As the company elastic has to make some money as well, they have created a product called X-Pack. X-Pack has a lot of features that sometimes span multiple products. There is a security component, by using this you can make users login in when using kibana and secure your content. Other interesting parts of X-Pack are machine learning, graph and monitoring. Parts of X-Pack can be used free of charge, you do need a license though. For other parts you need a paid license. I personally like the monitoring part so I regularly install X-Pack. In this blogpost I’ll also investigate the X-Pack features for Logstash. I’ll focus on out-of-the-box functionality and mostly what all these nice new things like monitoring and pipeline viewing bring us.

Using the version 6 release candidate

As elastic has already given us a RC1 of their complete stack, I’ll use this one for the evaluation. Beware though, this is still a release candidate, so not production ready.

What does Logstash do

If you never really heard about Logstash, let me give you a very short introduction. Logstash can be used to obtain data from a multitude of different sources. Than filter, transform and enrich the data. Finally store the data to again a multitude of datasources. Example data sources are relational databases, files, queues and websockets. Logstash ships with a large number of filter plugins, with these we can process data to exclude some fields. We can also enrich data, lookup information about ip addresses, or lookup records belonging to an id in for instance elasticsearch or a database. After the lookup we can add data to the document or event that we are handling before sending it to one or more outputs. Outputs can be elasticsearch, a database, but also queue’s like Kafka or RabbitMQ.

In the later releases logstash started to add more features that a tool handling large amounts of data over longer periods need. Things like monitoring and clustering of nodes were introduced and also persisting incoming data to disk. By now logstash in combination with Kibana and Elasticsearch is used by very large companies but also by a lot of start ups to monitor their servers and handle all sorts of interesting data streams.

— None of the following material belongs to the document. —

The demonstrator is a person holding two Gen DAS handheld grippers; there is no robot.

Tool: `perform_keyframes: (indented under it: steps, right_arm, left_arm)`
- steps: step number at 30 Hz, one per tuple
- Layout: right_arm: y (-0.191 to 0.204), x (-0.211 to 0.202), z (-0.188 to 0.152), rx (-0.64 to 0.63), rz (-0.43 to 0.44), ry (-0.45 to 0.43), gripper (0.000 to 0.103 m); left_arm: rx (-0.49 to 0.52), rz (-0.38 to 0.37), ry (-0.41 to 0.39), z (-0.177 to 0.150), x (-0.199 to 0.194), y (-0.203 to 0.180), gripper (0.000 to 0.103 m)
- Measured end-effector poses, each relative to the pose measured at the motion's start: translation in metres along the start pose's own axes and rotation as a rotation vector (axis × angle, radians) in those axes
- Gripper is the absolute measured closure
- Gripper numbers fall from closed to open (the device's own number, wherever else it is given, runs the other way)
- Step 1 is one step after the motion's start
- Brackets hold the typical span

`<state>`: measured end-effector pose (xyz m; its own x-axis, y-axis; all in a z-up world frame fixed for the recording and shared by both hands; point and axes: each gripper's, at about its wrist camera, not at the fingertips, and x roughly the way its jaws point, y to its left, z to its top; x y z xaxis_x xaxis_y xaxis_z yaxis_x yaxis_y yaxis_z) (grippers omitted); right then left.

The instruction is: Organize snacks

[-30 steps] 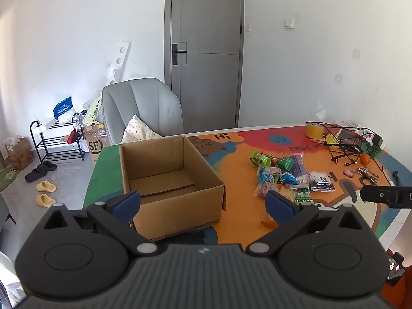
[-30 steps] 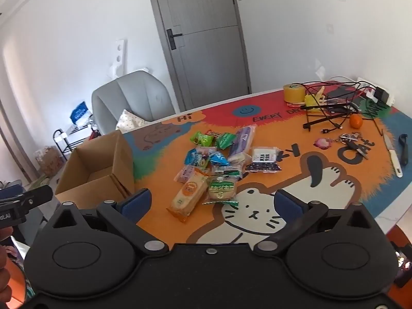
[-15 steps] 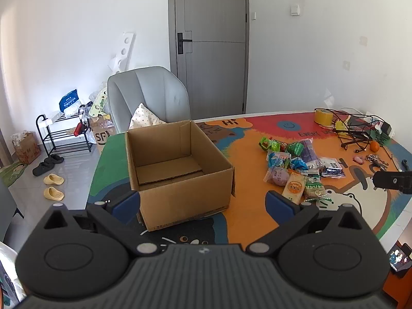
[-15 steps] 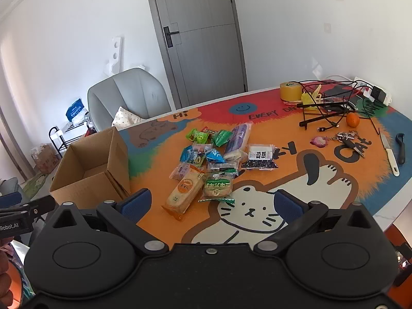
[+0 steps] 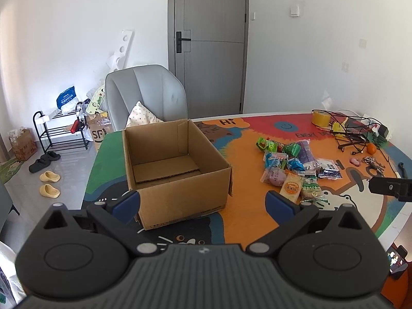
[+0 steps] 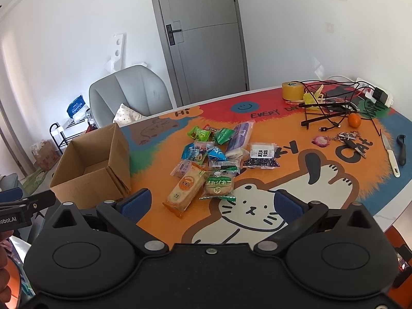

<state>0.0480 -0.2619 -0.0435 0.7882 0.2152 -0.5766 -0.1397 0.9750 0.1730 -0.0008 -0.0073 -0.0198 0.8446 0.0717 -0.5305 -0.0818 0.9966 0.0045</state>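
while both grippers are hovering above the near edge of the table:
left gripper [image 5: 203,203]: gaping wide, holding nothing, facing the box
right gripper [image 6: 212,203]: gaping wide, holding nothing, facing the snacks
box [image 5: 175,167]: sitting open and empty on the mat [image 6: 322,180], left of the snacks
snacks [image 6: 213,159]: lying in a loose pile mid-mat, well apart from both grippers
orange pack [image 6: 186,186]: lying nearest the right gripper, touching a green pack [image 6: 220,184]

box [image 5: 177,167]: on mat [image 5: 247,221], left, open side up
snacks [image 6: 213,157]: heap on mat, right of box, apart from it
chair [image 5: 146,95]: behind box
tape [image 6: 292,90], cables [image 6: 327,105]: far right, behind snacks
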Motion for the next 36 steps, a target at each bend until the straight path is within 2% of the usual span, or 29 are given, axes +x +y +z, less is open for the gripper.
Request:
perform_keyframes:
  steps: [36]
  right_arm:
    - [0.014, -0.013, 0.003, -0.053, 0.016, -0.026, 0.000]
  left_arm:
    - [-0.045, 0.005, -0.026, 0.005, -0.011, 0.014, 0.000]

Enough of this talk, let us get our hands dirty. First step install everything on our developer machines.

Installation

I’ll focus on the developer machine, if you want to install it on a server please refer to the extensive logstash documentation.

First download the zip or tar.gz file and extract it to a convenient location. Now create a folder where you can store the configuration files. To make the files small and to show you that you can split them, I create three different files in this folder: input.conf, filters.conf and output.conf. The most basic configuration is one with a stdin for input, no filters and stdout for output. Below the contents for the two files

input {
	stdin{}
}
output { 
	stdout { 
		codec => rubydebug
	}
}

Time to start logstash. Step into the downloaded and extracted folder with the logstash binaries and execute the following command.

bin/logstash -r -f ../logstashblog/

the -r, can be used during development for reloading the configuration on change. Beware, this does not work with the stdin plugin. With -f we tell logstash to load a configuration file or directory. In our case a directory containing the three mentioned files. When logstash is ready it will print something like this:

[2017-10-28T19:00:19,511][INFO ][logstash.pipeline        ] Pipeline started {"pipeline.id"=>"main"}
The stdin plugin is now waiting for input:
[2017-10-28T19:00:19,526][INFO ][logstash.agent           ] Pipelines running {:count=>1, :pipelines=>["main"]}

Now you can type something and the result is the created document or event that went through the almost empty pipeline. The thing to notice is that we now have a field called message containing the text we entered.

Just some text for input
{
      "@version" => "1",
          "host" => "Jettros-MBP.fritz.box",
    "@timestamp" => 2017-10-28T17:02:18.185Z,
       "message" => "Just some text for input"
}

Now that we know it is working, I want you to have a look at the monitoring options you have available using the rest endpoint.

http://localhost:9600/

{
"host": "Jettros-MBP.fritz.box",
"version": "6.0.0-rc1",
"http_address": "127.0.0.1:9600",
"id": "20290d5e-1303-4fbd-9e15-03f549886af1",
"name": "Jettros-MBP.fritz.box",
"build_date": "2017-09-25T20:32:16Z",
"build_sha": "c13a253bb733452031913c186892523d03967857",
"build_snapshot": false
}

You can use the same url with different endpoints to get information about the node, the plugins, stats and hot threads:
http://localhost:9600/_node
http://localhost:9600/_node/plugins
http://localhost:9600/_node/stats
http://localhost:9600/_node/hot_threads

It becomes a lot more fun if we have a UI, so let us install xpack into logstash. Before we can run logstash with monitoring on, we need to install elasticsearch and kibana with X-pack installed into those as well. Refer to the X-Pack documentation on how to do it.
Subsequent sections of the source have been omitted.